#microformats 2022-02-18

2022-02-18 UTC
sarahd[d], capjamesg[d], antrdnv[d], Myst[d], indieweb-irc-bri, [Zeina], [aciccarello], [tw2113_Slack_], ur5us, [davidmead], KartikPrabhu, Loqi__, cygnoir[d], zack[m], diegov, mambang[m], KartikPrabhu1, [jgmac1106], angelo, IntriguedWow[d], [tantek] and jacky joined the channel
↩️ So what I did was save the audio files to my Internet Archive first, Made an HTML page on @glitch, and then use http://Granary.io to convert my microformats into an xml file for podcast feeds
barnaby joined the channel
andysylvester, ur5us and angelo joined the channel
to be clear, that's just my fork. The canonical version is https://dissolve.github.io/mf2-tester/
thought we could/should eventually move it to a more "official" hostname, either under microformats.org or microformats.io. (I also own microformats.dev)
ah yes :)
all the REAL work was done by ben_thatmustbeme :)
very cool tool! it’d be interesting to see how much better php-mf2 0.5.0 is than 0.4.6, which is being tested there
that's a static site; no? I wonder if that could be added at like https://microformats.io/matrix.html or something
Wait so there is more work to be done on the Python parser?
the img/alt parsing fixes a lot of those
I personally stopped at v2 for now until I had a consuming case for v1 (re: mf2)
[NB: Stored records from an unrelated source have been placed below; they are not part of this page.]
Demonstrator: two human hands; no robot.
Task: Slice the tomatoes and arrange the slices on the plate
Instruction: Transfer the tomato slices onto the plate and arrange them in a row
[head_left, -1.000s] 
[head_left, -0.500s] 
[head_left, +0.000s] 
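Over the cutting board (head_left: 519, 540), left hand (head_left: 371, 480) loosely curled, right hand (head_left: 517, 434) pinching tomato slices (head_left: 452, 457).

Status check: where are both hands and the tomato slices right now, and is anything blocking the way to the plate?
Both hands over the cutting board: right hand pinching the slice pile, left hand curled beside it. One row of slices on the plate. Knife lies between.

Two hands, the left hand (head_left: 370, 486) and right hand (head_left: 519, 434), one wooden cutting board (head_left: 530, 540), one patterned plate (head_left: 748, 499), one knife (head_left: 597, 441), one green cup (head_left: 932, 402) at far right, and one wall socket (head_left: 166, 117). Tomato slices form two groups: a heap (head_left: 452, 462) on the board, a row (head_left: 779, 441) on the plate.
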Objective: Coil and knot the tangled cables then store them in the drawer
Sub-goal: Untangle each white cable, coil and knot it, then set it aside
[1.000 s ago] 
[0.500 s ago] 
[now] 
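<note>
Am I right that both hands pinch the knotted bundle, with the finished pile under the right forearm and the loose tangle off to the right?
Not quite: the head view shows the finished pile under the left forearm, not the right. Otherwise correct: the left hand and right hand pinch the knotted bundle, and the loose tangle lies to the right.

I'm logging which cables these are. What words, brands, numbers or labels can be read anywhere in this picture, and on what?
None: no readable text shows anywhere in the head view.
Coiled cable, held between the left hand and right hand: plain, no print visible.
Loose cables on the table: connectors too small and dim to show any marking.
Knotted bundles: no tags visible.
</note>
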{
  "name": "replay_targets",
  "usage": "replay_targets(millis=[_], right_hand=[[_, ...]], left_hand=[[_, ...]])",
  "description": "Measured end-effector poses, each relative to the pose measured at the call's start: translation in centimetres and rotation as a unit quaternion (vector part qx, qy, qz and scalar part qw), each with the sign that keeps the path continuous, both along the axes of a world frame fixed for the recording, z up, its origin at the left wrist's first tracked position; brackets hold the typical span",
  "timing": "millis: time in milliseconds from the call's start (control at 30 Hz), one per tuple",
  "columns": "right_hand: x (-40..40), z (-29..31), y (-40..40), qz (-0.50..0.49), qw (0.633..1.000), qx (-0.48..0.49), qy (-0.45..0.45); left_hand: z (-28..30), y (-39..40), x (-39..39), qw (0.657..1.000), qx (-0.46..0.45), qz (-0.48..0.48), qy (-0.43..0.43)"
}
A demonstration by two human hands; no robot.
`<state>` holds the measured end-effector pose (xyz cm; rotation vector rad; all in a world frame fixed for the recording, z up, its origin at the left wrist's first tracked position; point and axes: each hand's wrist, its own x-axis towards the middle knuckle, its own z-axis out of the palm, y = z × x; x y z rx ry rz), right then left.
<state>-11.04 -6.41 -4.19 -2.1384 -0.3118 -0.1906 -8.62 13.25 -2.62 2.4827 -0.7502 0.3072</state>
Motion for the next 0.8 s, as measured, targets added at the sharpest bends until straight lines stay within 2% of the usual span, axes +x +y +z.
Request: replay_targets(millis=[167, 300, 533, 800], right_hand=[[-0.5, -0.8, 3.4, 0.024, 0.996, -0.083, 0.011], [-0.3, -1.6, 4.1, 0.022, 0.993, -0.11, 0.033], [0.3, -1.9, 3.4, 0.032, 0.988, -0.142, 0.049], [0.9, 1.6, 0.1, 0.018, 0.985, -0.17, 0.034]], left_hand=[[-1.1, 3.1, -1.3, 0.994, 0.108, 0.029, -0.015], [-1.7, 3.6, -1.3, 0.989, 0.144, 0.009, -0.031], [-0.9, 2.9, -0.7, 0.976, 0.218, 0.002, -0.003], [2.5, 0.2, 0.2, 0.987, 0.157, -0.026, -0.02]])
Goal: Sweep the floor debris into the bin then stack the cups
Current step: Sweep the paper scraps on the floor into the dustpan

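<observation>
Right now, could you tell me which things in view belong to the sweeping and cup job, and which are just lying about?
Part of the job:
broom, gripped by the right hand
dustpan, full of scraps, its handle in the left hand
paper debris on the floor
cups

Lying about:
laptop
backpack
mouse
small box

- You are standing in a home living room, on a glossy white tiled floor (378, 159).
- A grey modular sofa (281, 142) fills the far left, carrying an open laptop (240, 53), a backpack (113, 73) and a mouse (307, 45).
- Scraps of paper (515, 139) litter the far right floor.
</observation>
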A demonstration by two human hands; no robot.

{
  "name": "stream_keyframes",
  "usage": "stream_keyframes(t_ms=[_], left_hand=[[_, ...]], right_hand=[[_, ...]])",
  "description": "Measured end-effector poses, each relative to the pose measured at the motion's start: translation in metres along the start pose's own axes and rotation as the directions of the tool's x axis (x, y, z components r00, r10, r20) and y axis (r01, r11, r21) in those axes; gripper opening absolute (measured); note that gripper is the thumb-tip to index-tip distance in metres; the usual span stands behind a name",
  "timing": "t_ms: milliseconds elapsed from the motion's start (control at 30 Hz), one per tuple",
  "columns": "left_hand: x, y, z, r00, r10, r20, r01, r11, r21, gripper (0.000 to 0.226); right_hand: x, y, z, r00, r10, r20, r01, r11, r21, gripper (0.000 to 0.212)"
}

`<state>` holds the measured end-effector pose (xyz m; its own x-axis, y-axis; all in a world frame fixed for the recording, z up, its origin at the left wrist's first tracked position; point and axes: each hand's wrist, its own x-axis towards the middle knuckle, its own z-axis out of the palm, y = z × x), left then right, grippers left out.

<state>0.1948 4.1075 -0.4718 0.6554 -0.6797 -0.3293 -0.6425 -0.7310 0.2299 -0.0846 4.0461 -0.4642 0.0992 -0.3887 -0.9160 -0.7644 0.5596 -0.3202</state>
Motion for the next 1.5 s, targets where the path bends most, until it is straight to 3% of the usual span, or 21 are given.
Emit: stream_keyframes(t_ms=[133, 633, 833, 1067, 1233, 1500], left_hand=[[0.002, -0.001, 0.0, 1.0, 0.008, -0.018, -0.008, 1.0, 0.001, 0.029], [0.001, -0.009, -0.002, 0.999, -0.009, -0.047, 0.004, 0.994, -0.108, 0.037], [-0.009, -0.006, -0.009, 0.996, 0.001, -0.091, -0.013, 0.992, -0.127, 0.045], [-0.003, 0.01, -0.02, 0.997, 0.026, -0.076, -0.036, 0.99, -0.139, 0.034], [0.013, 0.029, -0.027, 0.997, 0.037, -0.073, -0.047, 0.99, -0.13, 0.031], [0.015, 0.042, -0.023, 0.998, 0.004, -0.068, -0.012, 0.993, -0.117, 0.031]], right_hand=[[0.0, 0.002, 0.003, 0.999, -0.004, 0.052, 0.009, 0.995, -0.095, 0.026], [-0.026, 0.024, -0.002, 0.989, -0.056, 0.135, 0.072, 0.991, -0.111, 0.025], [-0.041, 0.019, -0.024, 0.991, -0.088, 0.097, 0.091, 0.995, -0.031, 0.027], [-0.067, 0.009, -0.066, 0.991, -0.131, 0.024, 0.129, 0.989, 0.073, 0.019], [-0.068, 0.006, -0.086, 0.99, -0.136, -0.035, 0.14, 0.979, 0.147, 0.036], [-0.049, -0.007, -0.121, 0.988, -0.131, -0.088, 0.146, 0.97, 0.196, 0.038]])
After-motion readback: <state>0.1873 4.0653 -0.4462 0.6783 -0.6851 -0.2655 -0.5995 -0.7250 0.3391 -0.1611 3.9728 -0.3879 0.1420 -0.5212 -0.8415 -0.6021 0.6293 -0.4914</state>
and the rest seem to be whitespace issues, which afaik there are also improvements to in 0.5.0
jacky: technically, sure. Right now it's all built with GitHub Actions, so publishing to GitHub Pages is pretty straightforward. Getting it to publish to whatever serves microformats.org would be a lot more work, auth issues, etc
ah gotcha
wow lol `microformats-v2/h-card/extendeddescription` is kicking a lot of the parser's butt
hmm actually now I wonder
jacky: pretty sure that’s just the comparatively new img/alt parsing not being available everywhere
ah gotcha
which is the case for a lot of those tests
Is there Python parser work to be done?
barnaby: trying now with updated php dependencies. Unfortunately that will overwrite the existing results that include rust, but /shrug
capjamesg[d]: if 1.1.2 (the tested version according to that matrix) is the latest, then the python parser needs img/alt parsing
and some changes to whitespace handling
willnorris: cool, thanks!
and then there are some other failures which point to larger problems, e.g. an entire nested mf being missing here https://dissolve.github.io/mf2-tester/python/microformats-v1/hreview/item.json.diff.txt
Good to know! I don’t know how hard this will be to tackle but I’ll take a look.
img/alt should be easy, unsure about the others
it’s been maybe 8 years since I helped tom get started on the python parser, so I’m not entirely familiar with how it works these days
It looks like that function is actually already implemented under a feature flag.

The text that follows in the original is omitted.